Please explain this title of a song: “Your love don’t take a backseat to nothing”.

My comments:

“Don’t” and “nothing” are slang terms for “doesn’t” and “anything”. It means your love don’t, sorry, doesn’t take a backseat to anything.

In other words, your love is the most important thing.

“Take a backseat” is a great phrase to learn here. It is, presumably, derived from car driving. The backseat refers to seats in the back row, in comparison with, for example, the driver’s seat, which is in the front. The driver, of course, is in control of the car. While sitting in the back, you can do nothing in terms of steering the car from place to place.

Hence, from this derives the terms “driving seat” and “backseat”. If you’re in the driving seat, you’re in a leading position. If you take backseat on the other hand, you give up control, assuming a less active role. Aged Chinese officials, for example, often take a backseat by assuming a position on what is sometimes called an advisory committee. Seemingly less important, this advisory role gives them an opportunity to keep throwing their weight around, or, in officialese or bureaucrat-speak, it gives them a continued chance to serve the people.

Backseat or no backseat, if you want to meddle, of course, you always can. I’ve often seen wives shouting out orders to their husbands sitting in the driver’s seat, giving out directions left, right and center, and nonstop.

The wives, in other words, are in total control of the situation, backseat or no backseat.

In this situation, taking a backseat is similar to women sitting behind closed curtains in the old days running family or country affairs. Make no mistake they’re the ones who were in de facto control.

Politics of Chinese characteristics aside, let’s remember that a backseat is, when all is said and done, a backseat. And when you take a backseat, you are less active (fewer meetings to attend, for instance), the position is less significant (though the title on the name card may be longer) and you’re less in the spotlight (after all, it’s shady and dark behind closed curtains).
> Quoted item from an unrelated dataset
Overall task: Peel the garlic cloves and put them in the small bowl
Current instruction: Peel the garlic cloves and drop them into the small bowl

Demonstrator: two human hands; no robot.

Here are backseat examples from recent media:

1. U2 has topped the charts with affected guitar riffs and spectacular, hair-raising crescendos for as long as the current student body at MSU has been able to appreciate music. In a month they will give a performance at Spartan Stadium, which raises the question, “What musicians will stand the test of time?”

The majority of music produced in recent years gives testament to an altogether depressing view of the music industry. Today, musicians are forgotten just as quickly as they are manufactured. The youth of America has turned away from the old paradigm of finding a band worth listening to and sticking with them. Rather, the music-imbibing youth find a song with a catchy hook, drink it in gluttonously for two weeks and then drop it for the next pop product full of synthesized soul and contrived talent.

Elvis Presley once said, “I don’t know anything about music.” He went on to say, “In my line [of work] you don’t have to.” This statement, as amusing as it might be, strikes a chord in my mind in times like these. I am writing this piece while Stevie Wonder’s “Superstition” plays in the background and it makes me wonder what the superstitious writing on the wall said. Will the future of music consist of chorus whose only words are “shots, shots, shots, shots, shots, shots”?

Looking at the lineup of talent at Wharton Center in the coming months gives some hope of revitalizing the youth with seasoned talent — but will it be enough to keep the attention of students desensitized to real talent? Tony Bennett will grace the stage Oct. 28, but thus far he seems to be the only star of the “golden days” headlining at Wharton. Plus, who knows how many of those seats will be filled with students.

Bennett is a star among seasoned connoisseurs of music, but between U2 and Bennett, there is a talent gap that needs to be filled with other musicians of the same — or greater — caliber. As long as the seats of Wharton can be filled with students looking to learn about quality music, the message of this article will be fulfilled.

But music comes in many forms; stars on center stage often are replaced by scores of men and women, costumed and bedazzled to dazzle audiences everywhere.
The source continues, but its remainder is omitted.